2. The method for evaluating the setting calculation quality of a distribution network as described in claim 1, characterized in that, The acquisition of the power grid topology, operating parameters, and setting configuration data of several setting objects in the distribution network includes: Obtain the power grid topology of the distribution network, determine the topology data of each setting object based on the power grid topology, and obtain the setting configuration data of each setting object. Collect several types of observation values for each setting object in the power distribution network; Preprocessing operations are performed on several types of observations for each tuned object to obtain several types of operational data for each tuned object; In each tuned object, for each type of running data, it is determined whether the number of data sources to which the running data belongs is greater than the number threshold; if so, the average value of the observations is calculated based on the running data of each data source, the numerical weight of each running data is calculated based on the average value of the observations and the preset smoothing term, and the running parameters are obtained by weighted fusion based on each running data and the numerical weight corresponding to each running data; if not, the running data is directly used as the running parameters.
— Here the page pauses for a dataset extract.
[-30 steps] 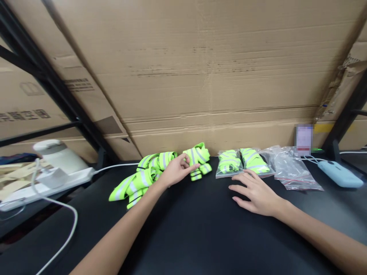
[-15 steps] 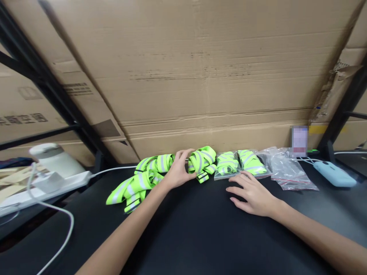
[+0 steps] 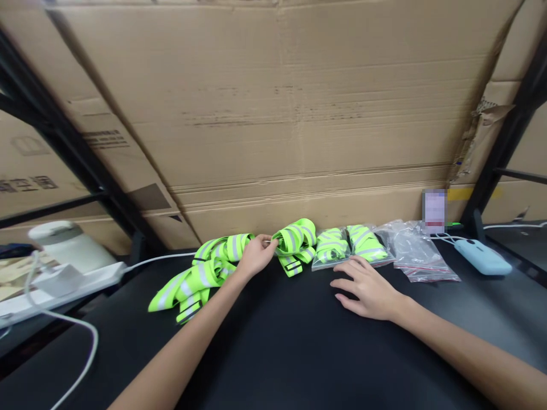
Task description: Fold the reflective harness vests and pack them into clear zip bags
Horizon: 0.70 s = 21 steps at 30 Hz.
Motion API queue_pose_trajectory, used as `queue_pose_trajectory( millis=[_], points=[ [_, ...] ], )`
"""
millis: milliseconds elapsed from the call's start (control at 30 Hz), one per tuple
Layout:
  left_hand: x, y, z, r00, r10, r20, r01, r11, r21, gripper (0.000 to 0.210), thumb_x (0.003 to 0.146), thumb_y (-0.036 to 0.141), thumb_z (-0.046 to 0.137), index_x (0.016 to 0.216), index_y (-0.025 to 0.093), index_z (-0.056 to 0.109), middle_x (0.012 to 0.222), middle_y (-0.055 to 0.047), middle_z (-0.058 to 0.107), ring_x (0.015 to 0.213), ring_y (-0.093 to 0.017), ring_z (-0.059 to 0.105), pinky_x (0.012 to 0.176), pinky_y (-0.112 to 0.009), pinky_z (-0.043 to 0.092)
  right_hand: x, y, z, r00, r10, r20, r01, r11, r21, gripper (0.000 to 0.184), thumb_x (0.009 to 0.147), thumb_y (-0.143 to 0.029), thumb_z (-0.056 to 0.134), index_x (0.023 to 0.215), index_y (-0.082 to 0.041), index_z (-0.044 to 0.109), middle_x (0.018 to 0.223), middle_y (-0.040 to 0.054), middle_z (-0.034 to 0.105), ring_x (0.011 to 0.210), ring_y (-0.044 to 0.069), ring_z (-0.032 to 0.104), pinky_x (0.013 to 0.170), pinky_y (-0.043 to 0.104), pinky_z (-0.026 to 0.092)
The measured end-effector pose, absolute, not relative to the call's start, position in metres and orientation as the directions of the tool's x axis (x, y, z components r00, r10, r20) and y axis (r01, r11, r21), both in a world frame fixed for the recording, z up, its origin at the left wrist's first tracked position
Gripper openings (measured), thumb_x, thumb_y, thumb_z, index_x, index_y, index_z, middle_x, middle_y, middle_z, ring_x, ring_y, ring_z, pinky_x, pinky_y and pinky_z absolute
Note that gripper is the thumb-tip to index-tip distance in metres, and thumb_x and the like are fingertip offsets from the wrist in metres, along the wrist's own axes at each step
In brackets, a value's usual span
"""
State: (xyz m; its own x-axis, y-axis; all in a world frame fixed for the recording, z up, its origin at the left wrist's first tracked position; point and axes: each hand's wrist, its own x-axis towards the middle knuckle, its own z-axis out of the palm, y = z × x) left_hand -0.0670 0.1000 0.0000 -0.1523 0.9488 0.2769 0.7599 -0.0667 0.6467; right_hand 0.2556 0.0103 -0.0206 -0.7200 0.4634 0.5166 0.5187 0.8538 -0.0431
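Note:
My left hand is closed in a pinch at the left edge of a coiled neon-yellow reflective strap with silver stripes. A buckle end of that strap lies on the table just in front. Left of the hand, more loosely bundled reflective straps lie, partly behind my wrist. My right hand hovers or rests, I cannot tell which, over the black table with its fingers spread and holding nothing. Its fingertips are near two clear bags, a left one and a right one, each with a folded strap inside.
Clear zip bags lie right of the packed ones, beside a light-blue device and a propped, blurred screen. Cardboard stands behind. At left are a white power strip, a white cable and a white bottle.
My left hand's fingers, spread around the coiled strap before, have drawn back left and closed together at its edge. The right hand has stayed nearly still. The view has shifted slightly.

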Motion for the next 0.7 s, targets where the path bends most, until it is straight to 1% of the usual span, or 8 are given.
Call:
queue_pose_trajectory(
  millis=[133, 233, 367, 433, 500, 600, 633, 700],
  points=[
    [-0.061, 0.103, 0.021, -0.188, 0.97, 0.151, 0.746, 0.042, 0.665, 0.035, 0.071, 0.05, 0.058, 0.055, 0.02, 0.059, 0.047, -0.004, 0.057, 0.054, -0.026, 0.061, 0.053, -0.031, 0.043, 0.26, 0.01, -0.018, -0.707, 0.473, 0.526, 0.532, 0.846, -0.047, 0.02, 0.097, -0.027, 0.058, 0.107, -0.018, 0.073, 0.117, 0.0132, 0.066, 0.116, 0.025, 0.061, 0.11, 0.05, 0.038],
    [-0.055, 0.11, 0.053, -0.239, 0.959, 0.154, 0.717, 0.068, 0.693, 0.034, 0.072, 0.049, 0.058, 0.054, 0.02, 0.057, 0.046, -0.003, 0.055, 0.054, -0.025, 0.058, 0.052, -0.03, 0.04, 0.263, 0.01, -0.015, -0.703, 0.478, 0.527, 0.535, 0.843, -0.051, 0.02, 0.097, -0.028, 0.058, 0.105, -0.018, 0.074, 0.117, 0.0131, 0.066, 0.113, 0.025, 0.06, 0.108, 0.048, 0.041],
    [-0.049, 0.122, 0.127, -0.306, 0.916, 0.26, 0.626, -0.012, 0.78, 0.035, 0.086, 0.05, 0.048, 0.072, 0.019, 0.055, 0.058, -0.004, 0.059, 0.071, -0.025, 0.06, 0.06, -0.031, 0.043, 0.264, 0.01, -0.014, -0.695, 0.483, 0.533, 0.533, 0.843, -0.071, 0.021, 0.097, -0.029, 0.058, 0.104, -0.019, 0.075, 0.117, 0.0134, 0.066, 0.111, 0.026, 0.06, 0.105, 0.047, 0.043],
    [-0.043, 0.126, 0.172, -0.298, 0.905, 0.302, 0.547, -0.098, 0.832, 0.041, 0.097, 0.054, 0.033, 0.09, 0.018, 0.052, 0.071, -0.004, 0.066, 0.077, -0.022, 0.063, 0.065, -0.031, 0.046, 0.264, 0.01, -0.015, -0.689, 0.485, 0.539, 0.529, 0.844, -0.084, 0.021, 0.097, -0.029, 0.058, 0.104, -0.019, 0.074, 0.116, 0.0134, 0.066, 0.112, 0.026, 0.06, 0.105, 0.047, 0.043],
    [-0.034, 0.127, 0.214, -0.233, 0.917, 0.324, 0.462, -0.189, 0.866, 0.051, 0.1, 0.064, 0.021, 0.1, 0.02, 0.047, 0.084, -0.004, 0.071, 0.084, -0.021, 0.066, 0.07, -0.033, 0.048, 0.264, 0.011, -0.016, -0.684, 0.484, 0.546, 0.526, 0.846, -0.091, 0.021, 0.098, -0.03, 0.058, 0.104, -0.018, 0.074, 0.115, 0.0134, 0.067, 0.111, 0.026, 0.061, 0.104, 0.046, 0.042],
    [-0.012, 0.119, 0.258, -0.159, 0.901, 0.403, 0.346, -0.332, 0.878, 0.06, 0.088, 0.081, 0.044, 0.1, 0.023, 0.052, 0.1, -0.004, 0.073, 0.102, -0.022, 0.066, 0.075, -0.034, 0.046, 0.265, 0.012, -0.015, -0.677, 0.484, 0.555, 0.525, 0.846, -0.098, 0.021, 0.098, -0.03, 0.057, 0.104, -0.018, 0.074, 0.114, 0.0132, 0.067, 0.109, 0.025, 0.061, 0.104, 0.046, 0.042],
    [-0.002, 0.114, 0.266, -0.161, 0.865, 0.475, 0.318, -0.41, 0.855, 0.058, 0.087, 0.079, 0.05, 0.106, 0.024, 0.052, 0.109, -0.004, 0.073, 0.105, -0.022, 0.065, 0.076, -0.033, 0.045, 0.266, 0.012, -0.014, -0.675, 0.486, 0.554, 0.524, 0.845, -0.102, 0.022, 0.098, -0.03, 0.057, 0.104, -0.018, 0.074, 0.114, 0.0131, 0.067, 0.109, 0.025, 0.061, 0.104, 0.046, 0.042],
    [0.018, 0.098, 0.27, -0.181, 0.804, 0.567, 0.318, -0.498, 0.807, 0.059, 0.092, 0.074, 0.047, 0.125, 0.025, 0.045, 0.122, -0.005, 0.069, 0.105, -0.023, 0.065, 0.076, -0.033, 0.046, 0.267, 0.011, -0.013, -0.67, 0.495, 0.554, 0.525, 0.843, -0.118, 0.023, 0.099, -0.032, 0.056, 0.109, -0.018, 0.072, 0.114, 0.013, 0.067, 0.107, 0.025, 0.062, 0.103, 0.045, 0.042]
  ],
)
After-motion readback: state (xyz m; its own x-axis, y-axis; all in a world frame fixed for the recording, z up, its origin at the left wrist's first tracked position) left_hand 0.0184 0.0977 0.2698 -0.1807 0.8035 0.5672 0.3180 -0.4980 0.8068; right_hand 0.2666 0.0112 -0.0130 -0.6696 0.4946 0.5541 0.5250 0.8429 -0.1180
3. The method for evaluating the setting calculation quality of a distribution network as described in claim 2, characterized in that, The preprocessing operation includes: Obtain the upper confidence limit and lower confidence limit of the observed values; In each tuning object, for each type of observation, it is determined whether there is missing data. If so, the adjustment parameter is determined based on the trend of the observation, and the imputed data is obtained by estimating based on the two observations adjacent to the missing data, the adjustment parameter, the upper confidence value of the observation, and the lower confidence value of the observation. The imputed data is then added to the observation to obtain the running data. If not, the observation is directly used as the running data.
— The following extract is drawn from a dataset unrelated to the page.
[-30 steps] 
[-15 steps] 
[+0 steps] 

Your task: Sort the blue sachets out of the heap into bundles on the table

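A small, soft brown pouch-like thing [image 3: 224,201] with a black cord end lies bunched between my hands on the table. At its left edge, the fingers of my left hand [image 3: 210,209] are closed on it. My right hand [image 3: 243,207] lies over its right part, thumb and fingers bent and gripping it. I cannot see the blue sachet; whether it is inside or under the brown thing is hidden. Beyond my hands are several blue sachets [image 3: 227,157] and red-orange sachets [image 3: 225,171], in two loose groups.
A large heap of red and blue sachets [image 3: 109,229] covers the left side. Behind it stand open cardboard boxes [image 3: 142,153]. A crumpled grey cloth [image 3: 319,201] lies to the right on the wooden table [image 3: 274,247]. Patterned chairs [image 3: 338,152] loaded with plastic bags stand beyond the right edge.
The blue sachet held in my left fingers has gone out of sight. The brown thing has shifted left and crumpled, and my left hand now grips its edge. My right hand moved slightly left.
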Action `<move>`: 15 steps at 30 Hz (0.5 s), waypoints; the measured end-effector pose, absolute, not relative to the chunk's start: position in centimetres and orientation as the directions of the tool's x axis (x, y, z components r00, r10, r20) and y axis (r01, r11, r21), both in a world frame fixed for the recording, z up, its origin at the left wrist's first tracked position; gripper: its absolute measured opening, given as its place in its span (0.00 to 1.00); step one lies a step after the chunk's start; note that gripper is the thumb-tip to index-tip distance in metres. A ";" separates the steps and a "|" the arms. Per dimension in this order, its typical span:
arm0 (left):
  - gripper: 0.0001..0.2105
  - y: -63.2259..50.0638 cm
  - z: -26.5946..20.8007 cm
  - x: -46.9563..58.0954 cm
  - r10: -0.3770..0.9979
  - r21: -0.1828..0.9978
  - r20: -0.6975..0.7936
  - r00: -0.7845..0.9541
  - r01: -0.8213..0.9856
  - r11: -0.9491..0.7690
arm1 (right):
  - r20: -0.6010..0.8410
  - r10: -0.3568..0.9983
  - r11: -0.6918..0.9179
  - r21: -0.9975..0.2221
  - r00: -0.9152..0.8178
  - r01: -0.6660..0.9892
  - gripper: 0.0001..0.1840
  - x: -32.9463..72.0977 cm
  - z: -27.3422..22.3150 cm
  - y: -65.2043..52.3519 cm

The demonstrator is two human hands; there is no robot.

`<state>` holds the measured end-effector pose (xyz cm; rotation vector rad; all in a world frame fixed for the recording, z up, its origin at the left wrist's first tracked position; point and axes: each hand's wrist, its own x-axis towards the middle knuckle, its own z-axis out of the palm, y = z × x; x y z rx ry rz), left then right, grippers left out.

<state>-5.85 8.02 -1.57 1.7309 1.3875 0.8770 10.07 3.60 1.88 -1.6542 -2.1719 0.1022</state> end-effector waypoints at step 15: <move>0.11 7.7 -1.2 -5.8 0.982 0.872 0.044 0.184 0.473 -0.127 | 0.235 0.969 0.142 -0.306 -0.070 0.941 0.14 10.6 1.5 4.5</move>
4. The method for evaluating the setting calculation quality of a distribution network as described in claim 3, characterized in that, The evaluation metrics include: accuracy metrics, reliability metrics, sensitivity metrics, selectivity metrics, and efficiency metrics; the calculation of the evaluation metrics for each tuning object based on the topology data, the operating parameters, and the tuning configuration data includes: Acquire historical fault data for several setting objects in the power distribution network; For each tuning object, the degree of adaptation is calculated based on the operating parameters and tuning configuration data, and the accuracy index is determined based on the degree of adaptation. For each tuning object, a reliability index is determined based on the tuning configuration data and fault history data; For each calibrated object, a sensitivity index is determined based on the operating parameters and the historical fault data; For each tuning object, a selective index is determined based on the historical fault data; For each tuning object, efficiency indicators are determined based on the operating parameters, the tuning configuration data, and the fault history data.
5. The method for evaluating the setting calculation quality of a distribution network as described in claim 4, characterized in that, The determination of the tuning calculation evaluation result based on the corresponding evaluation indicators includes: Based on the region type to which the tuning object belongs, determine the weights of the accuracy index, reliability index, sensitivity index, selectivity index, and efficiency index. The tuning calculation and evaluation results are calculated based on the accuracy index, reliability index, sensitivity index, selectivity index, efficiency index, weight of accuracy index, weight of reliability index, weight of sensitivity index, weight of selectivity index, and weight of efficiency index.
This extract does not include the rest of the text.